Ralph: But like I was saying, as long as the truck runs great, my work runs pretty smooth, and I guess it makes life easier.
Socrates: An interesting vehicle and an interesting proposition! I shall have to ponder both some more. I do not mean to seem forward, but did you not mention something about food in connection with your wife?
Ralph: I certainly did!
They walk inside the old farmhouse kitchen, where Ralph’s wife has got all the burners of the stove going. Some have frying pans, some have pots. As soon as they sniff the air, both Ralph and Socrates get huge grins on their faces.
Ralph: Honey, turn around and meet history! Socrates, meet my wife Lorraine.
Lorraine: Socrates? The man who got killed for asking people questions?
Socrates: Goodness! Is that the only thing people remember about me?
Lorraine: Oh I’m sorry! I didn’t mean it that way, I just…well…are you really Socrates?

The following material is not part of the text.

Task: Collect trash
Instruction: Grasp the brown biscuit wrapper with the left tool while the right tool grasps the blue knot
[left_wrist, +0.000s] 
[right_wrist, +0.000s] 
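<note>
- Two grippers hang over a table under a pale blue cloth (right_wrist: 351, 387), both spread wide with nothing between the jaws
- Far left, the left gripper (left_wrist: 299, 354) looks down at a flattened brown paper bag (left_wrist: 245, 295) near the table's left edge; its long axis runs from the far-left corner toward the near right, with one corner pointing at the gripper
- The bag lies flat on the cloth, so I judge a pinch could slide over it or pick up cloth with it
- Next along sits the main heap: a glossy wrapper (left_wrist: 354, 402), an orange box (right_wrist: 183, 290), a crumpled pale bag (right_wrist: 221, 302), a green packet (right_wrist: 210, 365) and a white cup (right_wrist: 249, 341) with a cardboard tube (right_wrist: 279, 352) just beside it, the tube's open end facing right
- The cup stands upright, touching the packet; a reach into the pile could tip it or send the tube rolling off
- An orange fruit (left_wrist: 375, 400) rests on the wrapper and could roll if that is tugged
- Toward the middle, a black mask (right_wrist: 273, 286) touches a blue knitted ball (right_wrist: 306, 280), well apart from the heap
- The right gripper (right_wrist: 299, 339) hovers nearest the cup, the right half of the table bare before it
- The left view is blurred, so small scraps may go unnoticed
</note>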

Socrates: Yes, I am. After drinking the hemlock, I thought I had died. Apparently, I have been brought back for some purpose. I only hope to discover that purpose and fulfill it.
Lorraine: We’ve never had anyone famous here before! Ralph, take Socrates into the living room. You boys make yourselves comfortable. I’ll let you know when lunch is served.

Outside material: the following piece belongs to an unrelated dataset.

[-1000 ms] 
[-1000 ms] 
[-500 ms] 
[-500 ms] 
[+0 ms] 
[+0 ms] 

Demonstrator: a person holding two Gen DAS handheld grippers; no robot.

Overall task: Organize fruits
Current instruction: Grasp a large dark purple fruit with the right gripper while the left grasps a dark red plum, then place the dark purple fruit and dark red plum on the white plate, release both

Socrates and Ralph go into the other room. Ralph sits in his easy chair, and Socrates tries the couch. All of a sudden, he jumps up and runs to the bookshelf.
Ralph: What the dickens?
Socrates: Books! And by Plato, my pupil! (He opens one, the Phaedo.) Well, this is fitting.
Ralph: What?
Socrates: After being identified as the guy who got killed for asking questions, I open to one of my pupil’s works that puts me on my deathbed. The gods do indeed have a sense of humor.

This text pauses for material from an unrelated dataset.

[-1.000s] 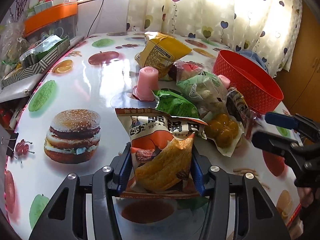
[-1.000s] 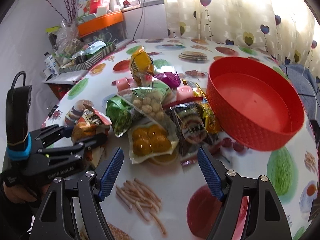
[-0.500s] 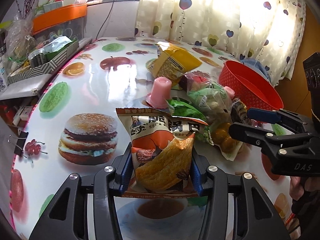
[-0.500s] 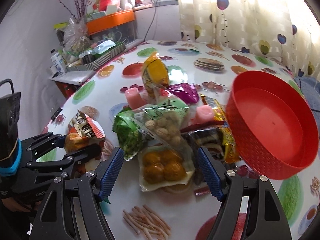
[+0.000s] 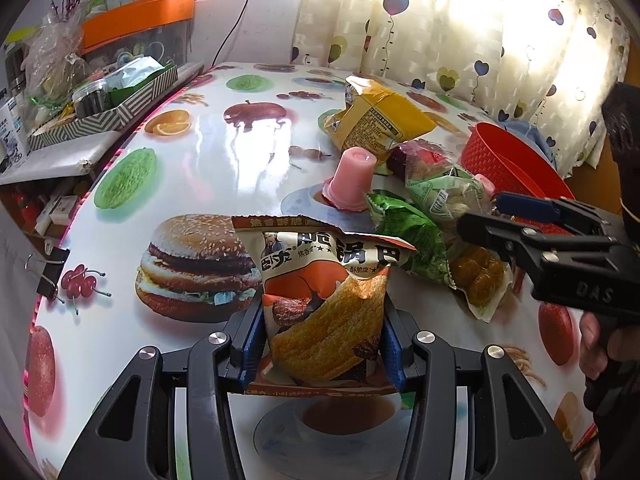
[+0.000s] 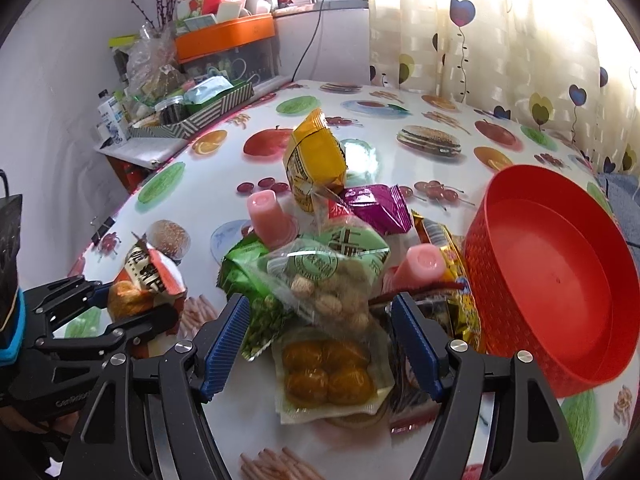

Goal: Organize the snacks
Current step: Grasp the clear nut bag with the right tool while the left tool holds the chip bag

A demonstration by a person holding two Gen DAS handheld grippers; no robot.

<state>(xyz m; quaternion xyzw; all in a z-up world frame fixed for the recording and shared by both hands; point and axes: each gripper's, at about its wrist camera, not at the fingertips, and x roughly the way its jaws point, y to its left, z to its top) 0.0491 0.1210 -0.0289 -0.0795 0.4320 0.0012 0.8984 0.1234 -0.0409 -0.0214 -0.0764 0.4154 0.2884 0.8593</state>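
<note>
Between right gripper spread jaws: chestnut pack, long axis near-far. Red basket right. Left gripper jaws pinch crisps bag.

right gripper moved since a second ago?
Yes. In the left wrist view the right gripper has pushed leftward over the snack pile, further from the red basket.

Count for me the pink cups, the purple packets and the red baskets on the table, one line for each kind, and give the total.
Pink cups: 2
Purple packets: 1
Red baskets: 1
Total: 4
</note>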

Ralph chuckles quietly, then gets a puzzled look on his face.
Ralph: Gods?
Socrates: Yes, I was brought up believing in the whole Pantheon on Olympus. It never made much sense to me. I began to reason to one god, though I knew him not. That is why the people of Athens brought impiety charges against me.
Ralph: Interesting. Many today believe in one God. I can’t tell you much about it. I was raised believing that, and no other view made much sense, so I never thought about it much.
Socrates: How can you hold a position that you have not investigated?
Ralph: Some of us aren’t philosophers, Socrates. My two sons will be coming home from school for a few days. If you’d like to stay and talk to them, you can. They’re both philosophers: one believes in God, and one believes in no God.
Socrates: I shall certainly stay, and when they return, we will investigate this monotheistic belief much further.